Results of the bone marrow karyotype and FISH studies demonstrated highly complex intrachromosomal rearrangements of chromosome 5. The chromosomal stemline had a der(5)del(q15q32)inv(p13q32) as the sole abnormality. FISH studies using telomere-specific probes confirmed the presence of the pericentric inversion (Fig. 3B).
Both MDS/MPN metaphase and interphase FISH panel studies showed loss of most of the coding regions leaving only a remnant of the 5′ end of the PDGFRβ gene. This explains the lack of clinical and morphologic changes typically seen in PDGFRβ-related myeloproliferative disease. Based on WHO classification guidelines, we did not designate this case as an MPN associated with PDGFRβ rearrangement due to the lack of a fusion gene and we did not anticipate a favorable response to imatinib-related therapy.
Deletions of 5q are the only genetic abnormalities that truly define a specific MDS subtype [16, 17]. Most patients with isolated del(5q) MDS can remain in a chronic stable condition for many years [2, 3], with a majority of patients dying from complications of MDS without transforming to AML [4, 5]. Therefore, some patients require tailored MDS-specific treatment(s).
In a previous report of a Ph-negative CML-like patient, one year following diagnosis and treatment, the disease progressed to a myeloid blast crisis. Multicolor banding studies revealed a complex interchromosomal translocation between two chromosome 5 homologues as the sole abnormality resulting in del(5)(q21;q23) [18]. This report, much like the case we are presenting, shows the importance of using a multimodality approach for detailed characterizations of complex cytogenetic aberrations.

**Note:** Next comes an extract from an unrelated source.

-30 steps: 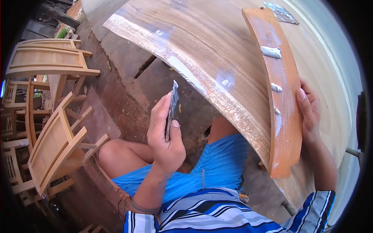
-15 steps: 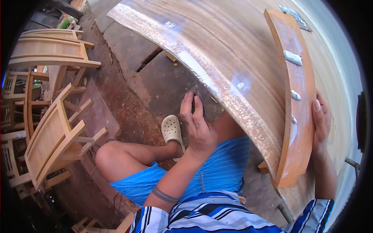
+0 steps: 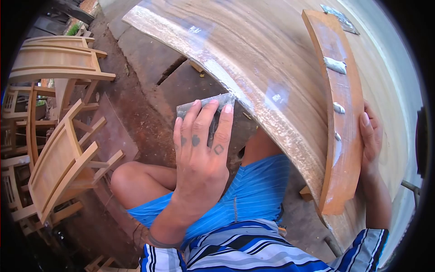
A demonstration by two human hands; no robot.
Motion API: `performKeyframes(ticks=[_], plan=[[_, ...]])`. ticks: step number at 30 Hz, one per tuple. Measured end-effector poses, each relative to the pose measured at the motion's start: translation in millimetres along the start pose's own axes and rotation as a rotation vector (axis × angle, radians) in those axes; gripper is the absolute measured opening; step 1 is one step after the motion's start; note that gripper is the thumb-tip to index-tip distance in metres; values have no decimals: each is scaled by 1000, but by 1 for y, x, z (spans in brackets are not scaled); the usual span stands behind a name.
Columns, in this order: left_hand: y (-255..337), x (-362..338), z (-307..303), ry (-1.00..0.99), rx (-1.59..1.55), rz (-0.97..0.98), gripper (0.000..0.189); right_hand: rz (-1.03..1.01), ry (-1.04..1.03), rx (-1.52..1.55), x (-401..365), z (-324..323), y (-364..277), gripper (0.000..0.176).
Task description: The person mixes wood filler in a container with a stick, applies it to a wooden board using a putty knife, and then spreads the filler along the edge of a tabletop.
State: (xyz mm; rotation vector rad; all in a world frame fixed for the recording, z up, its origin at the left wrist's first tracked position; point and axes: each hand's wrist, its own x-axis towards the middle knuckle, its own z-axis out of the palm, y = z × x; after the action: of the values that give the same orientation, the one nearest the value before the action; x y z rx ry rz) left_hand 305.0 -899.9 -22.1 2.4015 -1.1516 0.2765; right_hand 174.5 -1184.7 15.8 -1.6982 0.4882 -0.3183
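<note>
My left hand (image 3: pixel 201 145), its back towards me, grips a thin grey putty scraper (image 3: pixel 186 109). The scraper's far corner is beside the white, putty-smeared edge of the large wooden tabletop (image 3: pixel 235 50); whether it touches cannot be made out. On the right, my right hand (image 3: pixel 371 136) closes round the outer side of a curved wooden piece (image 3: pixel 346 163), thumb against it. This piece lies across the tabletop and carries dabs of white putty (image 3: pixel 335 65) along its face. A second flat scraper (image 3: pixel 342 20) rests beyond its upper end.
Several unfinished wooden chairs (image 3: pixel 63 158) stand on the left over reddish dirt ground. Under the tabletop's edge are dark floor slabs (image 3: pixel 145 54) with a gap between them. My bent knee (image 3: pixel 131 179) in blue shorts is below my left hand. A small wood block (image 3: pixel 306 193) sits beneath the tabletop.
My left hand has turned and shifted left, bringing the scraper's flat face into view. The shoe is now hidden behind it. The curved piece has barely moved in view.
</note>
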Motion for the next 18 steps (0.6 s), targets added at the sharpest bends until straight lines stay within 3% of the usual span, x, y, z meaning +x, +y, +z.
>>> performKeyframes(ticks=[6,18], plan=[[2,-5,7,-11,8,5,54,4,-6,12,0,-2,2,51],[9,-13,43,182,-203,22,60,2,-3,-21,-1,-3,3,53]])
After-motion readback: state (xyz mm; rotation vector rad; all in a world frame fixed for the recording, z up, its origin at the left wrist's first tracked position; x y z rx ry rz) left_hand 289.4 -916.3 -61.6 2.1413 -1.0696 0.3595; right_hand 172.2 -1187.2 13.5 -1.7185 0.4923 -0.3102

An unusual case of MDS with a paracentric inv(5)(q15q33) as the only observed abnormality was recently reported in a patient undergoing routine quarterly monitoring; this patient did not require treatment [19]. Another patient was previously described having complex intrachromosomal rearrangements of chromosome 5, including a paracentric inversion [20]. In this case, the chromosome 5 rearrangements progressively evolved into three sequential clones. This patient had an initial good response to lenalidomide, but treatment was stopped after a year due to adverse effects with subsequent disease progression and the disease advanced to RAEB-2 within 6 months [20].
There are two main routes of cytogenetic clonal evolution reported in MDS with 5q deletion [10]. The majority of MDS patients undergo stepwise accumulation of cytogenetic events over a long period of time. However, a few patients, like the one we present in this case report, may have undergone an one-time catastrophic event reminiscent of chromothripsis [21]. Chromothripsis is a sudden catastrophic event in which one or more chromosomes are shattered or pulverized, and subsequently stitched back together in random order to form one or more derivative chromosome(s) with complex rearrangements and loss of heterozygosity [21, 22]. The numerous chromosomal variants characteristic of both complex karyotypes and chromothripsis portend a very poor prognosis as seen in our patient. Since chromothripsis produces highly complex genomic aberrations, its reliable detection requires a comprehensive approach that combines molecular analysis, FISH, and classical cytogenetic methods.
Whole genome SNP microarray analysis revealed at least three separate deletions interspersed in the 5q14q32 region without any duplications. These deletions encompassed approximately 315 OMIM® genes including the critical EGR1 and RPS14 genes. All of the 5q deletions were found in the same copy number state, suggesting they originated as part of a single event (Table 1). The only other aberration seen on microarray analysis was a 20p13p12.3 (6.4 MB) duplication. The 5q FISH and microarray results indicated a mosaic state in the bone marrow sample comprised of approximately 40% neoplasm. Mosaic deletions of 5q (45–50%) including EGR1 and RPS14 are generally sensitive to lenalidomide according to NxClinical software analysis.
In addition to the 5q deletions, SNP microarray analysis showed 17p mosaic copy neutral LOH. This, along with the finding of a pathogenic missense variant in the TP53 gene (hg19: chr17:7577574T > C); NM000546.5(TP53): c.707A > G, p.(Tyr236Cys), suggested a unique mechanism led to the formation of a biallelic LOF for the TP53 gene. Loss of heterozygosity of the 17p region harboring TP53 is a common genetic event in cancer and is known to be involved in the somatic loss of wild-type alleles in many inherited cancer syndromes [23]. The wider involvement of LOH is a feature in both heritable and sporadic cancers and is often considered as evidence for the existence of tumor suppressor gene(s) in the region of LOH.
This study reaffirms a multimodality approach is required to understand some of the genetic changes encountered in MDS, like those seen in this case. It is presumed that residual wild-type TP53 activity in patients with mono-allelic deletion/LOF is sufficient to maintain chromosome stability; however, bi-allelic hits to TP53 have been shown to be strongly associated with high-risk features such as complex karyotypes as seen in this patient [10].